Especialistas del área de salud indican que en el último año se ha registrado un incremento en casos de Accidentes Cerebrovasculares (ACV). Y muchos aseguran que esta situación deriva de la escasez de medicamentos de hipertensión.

A juicio de Oscar Tenreiro, médico neuroradiólogo intervenionista y especialista en diagnóstico y tratamiento endovascular, los casos de ACV son mayormente atentidos en centros asistenciales de salud privados, aunque advirtió que no existen estadísticas claras.

“Innegablemente hay un incremento de la incidencia de la enfermedad, tanto del tipo isquémico como del hemorrágico, en los centros de salud privados que, en comparación con los públicos, atienden a 1% menos de la población”, afirmó Tenreiro.

Tercera causa de muerte en los venezolanos

El ACV, como las dolencias del corazón, presenta una afectación de la membrana que recubre las arterias.
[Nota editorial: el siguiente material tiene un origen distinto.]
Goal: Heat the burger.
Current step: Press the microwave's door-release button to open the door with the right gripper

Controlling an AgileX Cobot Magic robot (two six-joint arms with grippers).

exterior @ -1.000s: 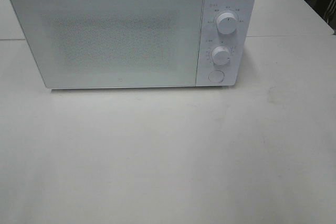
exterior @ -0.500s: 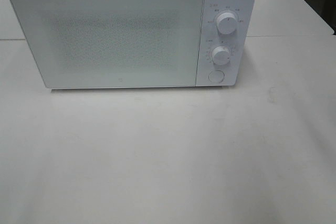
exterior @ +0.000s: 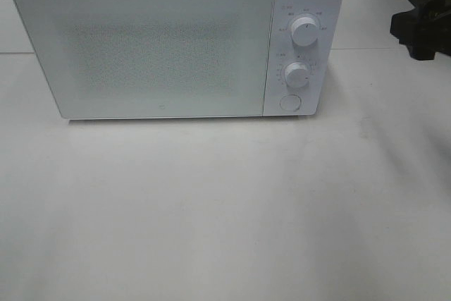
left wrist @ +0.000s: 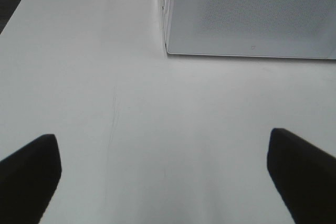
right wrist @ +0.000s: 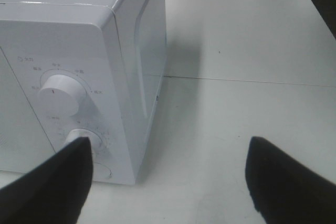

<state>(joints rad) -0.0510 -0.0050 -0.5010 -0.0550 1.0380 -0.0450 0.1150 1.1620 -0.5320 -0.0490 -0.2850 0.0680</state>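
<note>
The burger is out of view in every frame. A white microwave [exterior: 141, 47] stands at the back of the table with its door shut. Its two knobs, the upper knob [exterior: 304, 31] and the lower knob [exterior: 297, 74], sit above a round button [exterior: 289, 102]. My right arm [exterior: 423, 29] shows as a dark shape at the right edge, level with the control panel. The right gripper [right wrist: 168, 182] is open and empty, facing the microwave's [right wrist: 79, 40] right front corner. The left gripper [left wrist: 163, 171] is open and empty over bare table, facing the microwave's [left wrist: 252, 14] lower left corner.
The white table [exterior: 225, 209] stretches in front of the microwave. A seam between table panels [right wrist: 241, 81] runs behind the microwave's right side. The table's far right edge [exterior: 423, 5] meets dark floor.
My right arm has come into the exterior high view at the right edge, where nothing showed before. The microwave has not moved.
</note>
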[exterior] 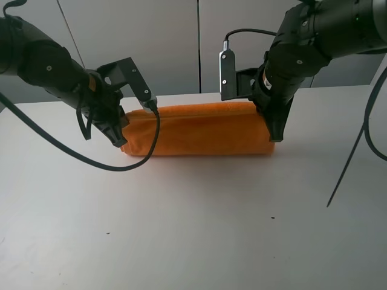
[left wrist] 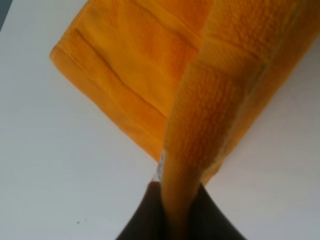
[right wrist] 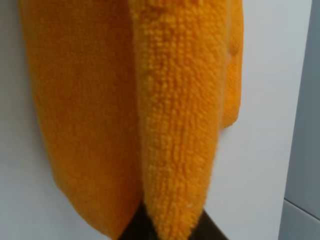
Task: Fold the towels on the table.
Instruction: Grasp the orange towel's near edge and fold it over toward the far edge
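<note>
The orange towel point(exterior: 199, 130) lies as a long band close to the far edge of the tabletop point(exterior: 193, 241). It is placed roughly midway between the left and right edges and well apart from the near edge. Its length runs parallel to the far edge, and one layer is doubled over another along the band.

The left end of the band is pinched by the left end effector point(exterior: 118, 136). In the left wrist view a raised ridge of cloth is held between the dark fingers point(left wrist: 142, 222), which are pressed against it from both sides, while the rest of the cloth is spread flat on the white surface.

The right end is pinched by the right end effector point(exterior: 272, 132). In the right wrist view a thick fold of terry is clamped between its fingers point(right wrist: 131, 227).

A small pale patch point(left wrist: 160, 169) is seen at the cloth's edge just beside the left fingers. It may be a label, but it is too blurred to be read.

A black cable point(exterior: 156, 136) from the left arm is draped across the towel's left end. A few dark specks point(exterior: 271, 217) are scattered nearer the near edge.
</note>
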You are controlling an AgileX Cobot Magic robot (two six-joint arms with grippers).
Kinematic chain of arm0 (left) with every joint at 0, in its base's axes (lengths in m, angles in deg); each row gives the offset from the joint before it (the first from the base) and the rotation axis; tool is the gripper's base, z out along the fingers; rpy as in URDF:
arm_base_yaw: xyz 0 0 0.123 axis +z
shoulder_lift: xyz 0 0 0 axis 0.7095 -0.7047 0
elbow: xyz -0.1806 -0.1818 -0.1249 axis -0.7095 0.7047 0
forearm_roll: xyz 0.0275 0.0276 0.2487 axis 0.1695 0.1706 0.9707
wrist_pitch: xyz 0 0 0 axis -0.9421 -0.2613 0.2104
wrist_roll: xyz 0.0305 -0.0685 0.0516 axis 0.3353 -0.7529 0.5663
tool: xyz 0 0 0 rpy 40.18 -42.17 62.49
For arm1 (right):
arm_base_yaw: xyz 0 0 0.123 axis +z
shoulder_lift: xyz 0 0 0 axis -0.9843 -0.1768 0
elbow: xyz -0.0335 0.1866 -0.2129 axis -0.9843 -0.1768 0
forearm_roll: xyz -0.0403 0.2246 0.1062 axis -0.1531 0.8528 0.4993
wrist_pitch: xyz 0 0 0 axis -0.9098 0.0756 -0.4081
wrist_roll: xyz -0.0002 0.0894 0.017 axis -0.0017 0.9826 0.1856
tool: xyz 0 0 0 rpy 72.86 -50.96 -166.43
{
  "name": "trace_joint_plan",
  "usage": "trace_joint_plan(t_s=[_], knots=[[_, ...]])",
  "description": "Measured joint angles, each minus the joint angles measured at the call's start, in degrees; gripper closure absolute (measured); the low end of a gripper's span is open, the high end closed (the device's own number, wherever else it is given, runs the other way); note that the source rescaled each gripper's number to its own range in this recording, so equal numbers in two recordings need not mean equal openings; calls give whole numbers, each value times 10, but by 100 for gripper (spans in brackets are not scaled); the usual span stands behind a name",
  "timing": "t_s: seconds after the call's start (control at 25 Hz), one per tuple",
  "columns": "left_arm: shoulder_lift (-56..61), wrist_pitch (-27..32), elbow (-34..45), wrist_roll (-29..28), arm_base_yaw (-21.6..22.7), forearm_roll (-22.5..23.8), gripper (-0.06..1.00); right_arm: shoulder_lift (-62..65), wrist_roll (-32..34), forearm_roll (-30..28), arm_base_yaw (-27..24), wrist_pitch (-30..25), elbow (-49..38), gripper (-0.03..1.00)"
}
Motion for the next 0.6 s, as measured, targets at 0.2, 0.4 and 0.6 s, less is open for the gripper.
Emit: trace_joint_plan(t_s=[0.2,0.4,0.6], knots=[[-34,-11,-48,-15,6,16,94,-3,0,-5,-22,26,0,97],[-71,-18,-84,-17,7,30,94,-28,1,-26,-41,51,1,97],[-111,-28,-117,-42,8,63,94,-52,25,-61,-57,91,1,97]])
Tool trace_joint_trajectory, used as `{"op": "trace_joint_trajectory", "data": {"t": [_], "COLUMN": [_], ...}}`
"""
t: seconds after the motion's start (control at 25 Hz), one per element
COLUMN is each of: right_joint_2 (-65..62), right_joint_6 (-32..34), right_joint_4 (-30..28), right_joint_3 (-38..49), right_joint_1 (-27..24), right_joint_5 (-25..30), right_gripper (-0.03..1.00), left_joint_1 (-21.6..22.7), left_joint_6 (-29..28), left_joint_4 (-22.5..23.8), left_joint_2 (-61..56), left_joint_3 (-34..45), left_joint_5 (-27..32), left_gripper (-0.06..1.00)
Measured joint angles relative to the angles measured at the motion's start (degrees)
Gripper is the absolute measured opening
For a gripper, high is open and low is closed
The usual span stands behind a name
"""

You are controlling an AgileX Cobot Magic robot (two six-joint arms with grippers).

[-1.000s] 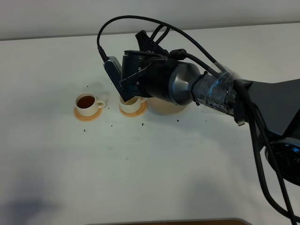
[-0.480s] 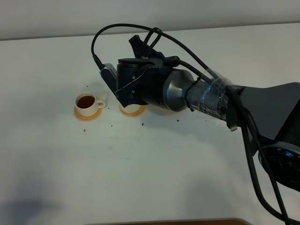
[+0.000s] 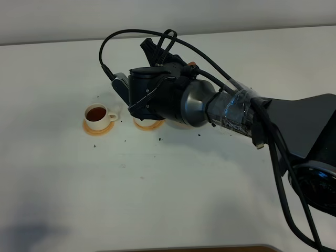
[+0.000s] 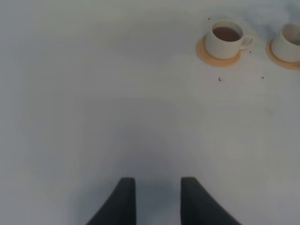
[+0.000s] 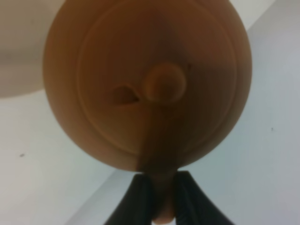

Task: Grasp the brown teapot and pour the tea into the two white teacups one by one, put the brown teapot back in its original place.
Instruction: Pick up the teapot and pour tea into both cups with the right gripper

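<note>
Within the right pincer (image 5: 163,200), pinched tight, sits the handle of the knob-lidded brown teapot (image 5: 140,56); left pincer (image 4: 158,199) gapes empty.

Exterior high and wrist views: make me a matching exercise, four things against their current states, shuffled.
1 brown teapot
2 left hand
3 left teacup
4 right teacup

A holds dark tea
B open, empty
C gripped at its handle by the right hand
D largely hidden behind the right arm in the exterior view

Pairs: 1-C, 2-B, 3-A, 4-D
</note>
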Motion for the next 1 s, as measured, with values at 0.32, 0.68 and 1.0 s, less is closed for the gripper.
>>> {"op": "trace_joint_trajectory", "data": {"t": [0.32, 0.68, 1.0], "right_joint_2": [0.18, 0.18, 0.18], "right_joint_6": [-1.93, -2.20, -3.10], "right_joint_4": [-1.63, -2.98, -4.80], "right_joint_3": [0.00, 0.00, 0.00], "right_joint_1": [0.59, 0.65, 0.89], "right_joint_5": [-0.51, -1.27, -2.90], "right_gripper": [0.13, 0.13, 0.13], "left_joint_1": [0.00, 0.00, 0.00], "left_joint_6": [0.00, 0.00, 0.00], "left_joint_4": [0.00, 0.00, 0.00], "left_joint_2": [0.00, 0.00, 0.00], "left_joint_3": [0.00, 0.00, 0.00], "left_joint_5": [0.00, 0.00, 0.00], "left_gripper": [0.28, 0.28, 0.28]}}
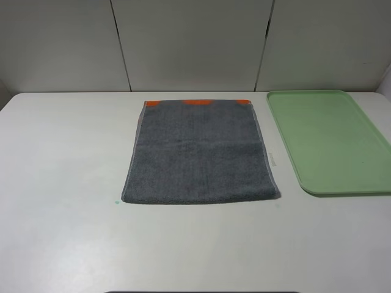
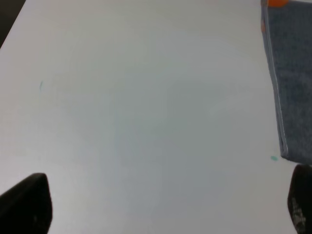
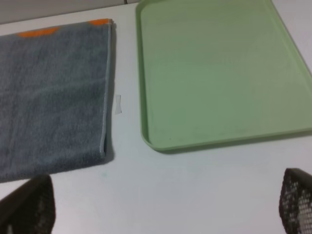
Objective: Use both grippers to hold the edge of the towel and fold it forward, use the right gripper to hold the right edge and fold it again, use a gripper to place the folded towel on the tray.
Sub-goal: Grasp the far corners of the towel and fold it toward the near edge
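Note:
The dark grey towel (image 1: 198,152) lies flat and spread on the white table, its orange band along the far edge. To its right, a small gap away, sits the empty light-green tray (image 1: 330,140). Neither arm shows in the exterior high view. In the left wrist view my left gripper (image 2: 163,209) hangs open over bare table, with the towel's left hem (image 2: 292,73) off to one side. In the right wrist view my right gripper (image 3: 161,204) is open above the table, short of the towel's near right corner (image 3: 48,97) and the tray's near rim (image 3: 219,141). Nothing is held.
A small white scrap (image 3: 118,104) lies between towel and tray. A tiny teal mark (image 1: 116,202) sits on the table by the towel's near left corner. A panelled wall (image 1: 195,43) stands behind the table.

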Motion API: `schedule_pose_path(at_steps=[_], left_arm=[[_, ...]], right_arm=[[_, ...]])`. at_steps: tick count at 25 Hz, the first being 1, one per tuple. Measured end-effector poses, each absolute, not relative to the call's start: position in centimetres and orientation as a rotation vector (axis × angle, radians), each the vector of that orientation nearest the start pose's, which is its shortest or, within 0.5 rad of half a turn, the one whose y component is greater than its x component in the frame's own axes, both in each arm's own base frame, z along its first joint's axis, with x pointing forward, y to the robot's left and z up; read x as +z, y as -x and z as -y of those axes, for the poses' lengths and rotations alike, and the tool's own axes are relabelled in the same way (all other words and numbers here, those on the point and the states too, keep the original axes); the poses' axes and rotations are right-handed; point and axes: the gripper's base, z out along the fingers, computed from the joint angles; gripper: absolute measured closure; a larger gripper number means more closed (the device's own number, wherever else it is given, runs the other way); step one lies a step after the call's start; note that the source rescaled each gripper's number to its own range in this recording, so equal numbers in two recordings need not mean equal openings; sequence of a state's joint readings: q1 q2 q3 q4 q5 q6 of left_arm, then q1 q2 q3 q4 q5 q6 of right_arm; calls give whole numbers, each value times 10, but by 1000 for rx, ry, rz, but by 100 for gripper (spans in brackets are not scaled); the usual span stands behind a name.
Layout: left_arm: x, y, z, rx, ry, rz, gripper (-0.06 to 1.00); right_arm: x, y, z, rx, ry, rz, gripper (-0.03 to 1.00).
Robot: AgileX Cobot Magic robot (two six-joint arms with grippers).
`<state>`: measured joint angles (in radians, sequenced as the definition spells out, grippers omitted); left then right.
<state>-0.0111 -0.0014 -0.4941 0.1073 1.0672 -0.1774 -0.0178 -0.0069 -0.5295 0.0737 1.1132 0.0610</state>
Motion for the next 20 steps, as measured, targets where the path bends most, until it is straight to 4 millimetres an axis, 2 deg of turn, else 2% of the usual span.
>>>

Es la tercera causa de muerte por enfermedad de los venezolanos, después del infarto al miocardio y el cáncer. De acuerdo con el más reciente anuario del Ministerio de Salud de 2012, hubo 31 muertes diarias por este motivo, reseña El Nacional.

Existen tres tipos de ACV: el isquémico o trombótico, que consiste en la obstrucción de las arterias cerebrales, la carótida es la principal, y el hemorrágico, derivado de las aneurismas o dilataciones de las paredes de las arterias cerebrales. Dos de los tres tipos de ACV están estrechamente vinculados con la hipertensión arterial. De cada 10 personas con esta patología, 6 tendrán un evento vascular en algún momento de su vida, advierten cardiólogos e intervencionistas.

“Está demostrado que en el caso del isquémico o trombótico, que es el más frecuente, la hipertensión arterial o alteración de las paredes arteriales, estimula la producción de trombos, y el porcentaje de pacientes que lo padece es superior a 90%”, explicó el cardiólogo Godofredo González.

La mayoría de estos casos, aseguró, se origina por dejar repentinamente el tratamiento antihipertensivo.

Señaló que si bien 70% de la población en América Latina tiende a suspenderlo debido a creencias y mitos. Pero en Venezuela la causa de suspensión es que en las farmacias no hay fármacos para tratar la hipertensión.

“Uno de los problemas más serios es que la mayoría de los medicamentos de larga duración desaparecieron del mercado, no se consiguen, por ejemplo, el Losartán, con efecto de más de 12 horas; el Candesartán, cuyo acción dura hasta 2 días, o el Exforque, que contiene tres medicamentos en uno, para la hipertensión severa. Esto no ocurre ni en Siria”, dijo González.

La escasez de antihipertensivos se suma la inexistencia de insumos que permiten un tratamiento posterior para minimizar la posibilidad de muerte o de sus severas consecuencias en el paciente. Y debido a esta situación la morbilidad aumenta.

Se indica que desde 2015 no ha sido posible aplicar el tratamiento emergente, debido a las deudas que el gobierno tiene con casi cinco casas comerciales y compañías que distribuyen los dispositivos e instrumentos necesarios.